The Runs-Up/Down test should be run on a sample that has no ties between adjacent numbers (see Algorithm AS 157 on JSTOR or Knuth Vol.2). But what to do when I have ties between adjacent elements? My testing samples are random Integer numbers on interval from 0 to as low as 20 (usually the upper limit is around 150). In such sample there will be a lot of ties. The Algorithm AS 157 checks the sample and returns an error if ties are detected. But why should the Runs-Up test be limited to sample without ties?

To avoid ties I decided to check the sample and remove the ties (this lowers the sample size, but it is still well above the recommended minimum of 4000 elements). But then we noticed that the test will Fail badly for RNG on small interval (ex. 0 - 50), but Pass for larger intervals (ex. 0 - 300). Smaller RNG interval will produce more ties than larger interval, so this may be the cause of failed tests. Can anyone explain why?

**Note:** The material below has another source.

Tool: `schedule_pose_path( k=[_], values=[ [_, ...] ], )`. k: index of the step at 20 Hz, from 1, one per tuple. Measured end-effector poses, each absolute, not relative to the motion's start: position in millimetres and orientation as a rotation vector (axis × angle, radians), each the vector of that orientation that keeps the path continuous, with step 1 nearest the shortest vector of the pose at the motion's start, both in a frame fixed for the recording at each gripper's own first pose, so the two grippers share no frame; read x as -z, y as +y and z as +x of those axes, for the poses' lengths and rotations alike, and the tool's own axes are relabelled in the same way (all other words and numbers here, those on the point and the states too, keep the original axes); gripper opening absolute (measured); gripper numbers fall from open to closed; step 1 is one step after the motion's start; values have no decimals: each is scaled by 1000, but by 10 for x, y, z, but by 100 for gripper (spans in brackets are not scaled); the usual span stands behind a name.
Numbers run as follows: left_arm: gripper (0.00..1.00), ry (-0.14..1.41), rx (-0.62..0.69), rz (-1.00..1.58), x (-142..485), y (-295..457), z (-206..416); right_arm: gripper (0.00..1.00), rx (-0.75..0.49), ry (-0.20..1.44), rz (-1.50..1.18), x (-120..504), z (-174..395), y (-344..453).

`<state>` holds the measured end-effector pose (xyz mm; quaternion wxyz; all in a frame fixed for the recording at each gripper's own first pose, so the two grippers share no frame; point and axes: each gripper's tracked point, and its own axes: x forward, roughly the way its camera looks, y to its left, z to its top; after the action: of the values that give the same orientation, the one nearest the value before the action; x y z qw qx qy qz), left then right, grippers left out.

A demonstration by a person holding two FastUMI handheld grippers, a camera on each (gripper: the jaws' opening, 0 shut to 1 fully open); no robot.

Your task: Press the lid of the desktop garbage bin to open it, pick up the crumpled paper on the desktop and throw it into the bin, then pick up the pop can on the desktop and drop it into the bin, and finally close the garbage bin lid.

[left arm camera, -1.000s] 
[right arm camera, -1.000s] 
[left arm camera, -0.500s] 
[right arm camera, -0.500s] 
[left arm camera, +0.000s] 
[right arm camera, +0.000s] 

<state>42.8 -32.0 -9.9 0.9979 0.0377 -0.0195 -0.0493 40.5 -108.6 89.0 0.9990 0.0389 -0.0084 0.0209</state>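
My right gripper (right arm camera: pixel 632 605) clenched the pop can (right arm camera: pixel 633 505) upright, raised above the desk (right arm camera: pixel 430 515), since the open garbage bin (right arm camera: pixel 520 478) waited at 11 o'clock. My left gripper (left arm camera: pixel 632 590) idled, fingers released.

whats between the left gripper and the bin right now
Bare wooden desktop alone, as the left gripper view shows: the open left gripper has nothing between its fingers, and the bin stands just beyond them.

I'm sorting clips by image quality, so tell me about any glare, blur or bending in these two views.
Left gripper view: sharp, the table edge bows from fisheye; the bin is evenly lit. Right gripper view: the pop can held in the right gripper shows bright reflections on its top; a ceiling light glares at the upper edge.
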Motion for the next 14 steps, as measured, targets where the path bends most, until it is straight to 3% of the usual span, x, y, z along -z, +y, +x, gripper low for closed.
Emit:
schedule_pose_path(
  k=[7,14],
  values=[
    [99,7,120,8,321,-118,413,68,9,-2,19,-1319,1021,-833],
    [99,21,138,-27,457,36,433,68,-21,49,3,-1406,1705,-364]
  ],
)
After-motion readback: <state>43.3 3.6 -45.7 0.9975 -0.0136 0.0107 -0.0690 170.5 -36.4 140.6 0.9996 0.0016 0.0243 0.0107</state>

Anyhow, the removing of ties is not OK because I should not alter the RNG output.

Another idea we had, was to let the ties and just re-define what an Up-Run is. We could say that the up run continues until the next number in a sequence is bigger or equal to previous number. But than what should I do with the length of run that contains ties. Should the run length be increased on a tie or not. Another problem is that I do not know if the matrix used in the algorithm remains the same (probably not).

So the question is: How can Runs-Up/Down test be used on a RNG sample of integers that have ties between adjacent numbers.

Note: The RNG is not causing the failed tests. Also the scaling of RNG output is not the cause (RNG usually outputs Integer from 0 to MAX_INT, this is than scaled to the desired interval). It has been tested on different "known to be good" RNG-s many many times.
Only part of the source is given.